Publication year - 1988
Publication title -
cancer
Language(s) - English
Resource type - Journals
SCImago Journal Rank - 3.052
H-Index - 304
eISSN - 1097-0142
pISSN - 0008-543X
DOI - 10.1002/1097-0142(19880601)61:11<2196::aid-cncr2820611112>3.0.co;2-t
Subject(s) - medicine , cardiac toxicity , oxygen toxicity , toxicity , oxygen , pharmacology , anesthesia , lung , chemistry , organic chemistry
Tumor growth delays were obtained in the MX1 human breast carcinoma xenograft treated with various combinations of Adriamycin (doxorubicin), Fluosol‐DA, and carbogen breathing (95% oxygen/5% carbon dioxide). Adding carbogen breathing (6 hours) or Fluosol‐DA (Green Cross, Osaka, Japan) and air breathing to this drug treatment did not change the tumor growth delay observed.
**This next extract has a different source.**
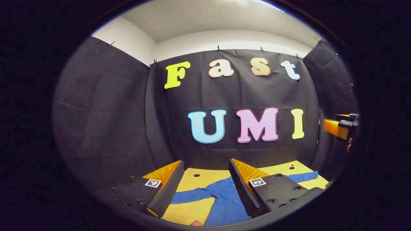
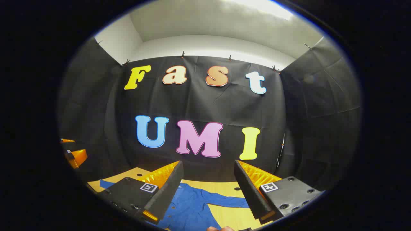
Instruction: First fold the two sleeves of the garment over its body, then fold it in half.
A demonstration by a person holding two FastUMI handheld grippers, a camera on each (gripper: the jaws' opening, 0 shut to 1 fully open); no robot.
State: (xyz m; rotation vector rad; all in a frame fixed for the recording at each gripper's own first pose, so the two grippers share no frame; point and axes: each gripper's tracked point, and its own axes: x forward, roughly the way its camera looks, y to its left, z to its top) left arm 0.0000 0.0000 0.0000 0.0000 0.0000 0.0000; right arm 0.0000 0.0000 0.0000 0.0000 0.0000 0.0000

When 2 hours of carbogen breathing was delivered immediately after injection with Fluosol‐DA and Adriamycin, a tumor growth delay of almost 36 days was observed, which was a significant increase from the tumor growth delay obtained with Adriamycin alone ( P < 0.01). Increasing the carbogen breathing time to 6 hours immediately after drug administration resulted in a tumor growth delay of about 43 days which was not statistically significantly different from the tumor growth delay seen with the complete treatment and 2 hours of carbogen breathing, but was different from the drug alone ( P < 0.005). A morphologic evaluation of Adriamycin cardiotoxicity in combination with Fluosol‐DA and carbogen breathing was carried out. There was only mild cardiotoxicity in all treatment groups. There was a trend towards increased cardiotoxicity of Adriamycin as the treatment dose was increased from 1 to 4 mg/kg/dose, reaching statistical significance ( P < 0.05) for the Adriamycin (4 mg/kg/dose) + Fluosol‐DA + carbogen breathing group when compared to the three treatment groups at 1 mg/kg/dose Adriamycin. The results of these studies indicate that there may be a therapeutic gain by the use of Fluosol‐DA and carbogen breathing in combination with Adriamycin chemotherapy.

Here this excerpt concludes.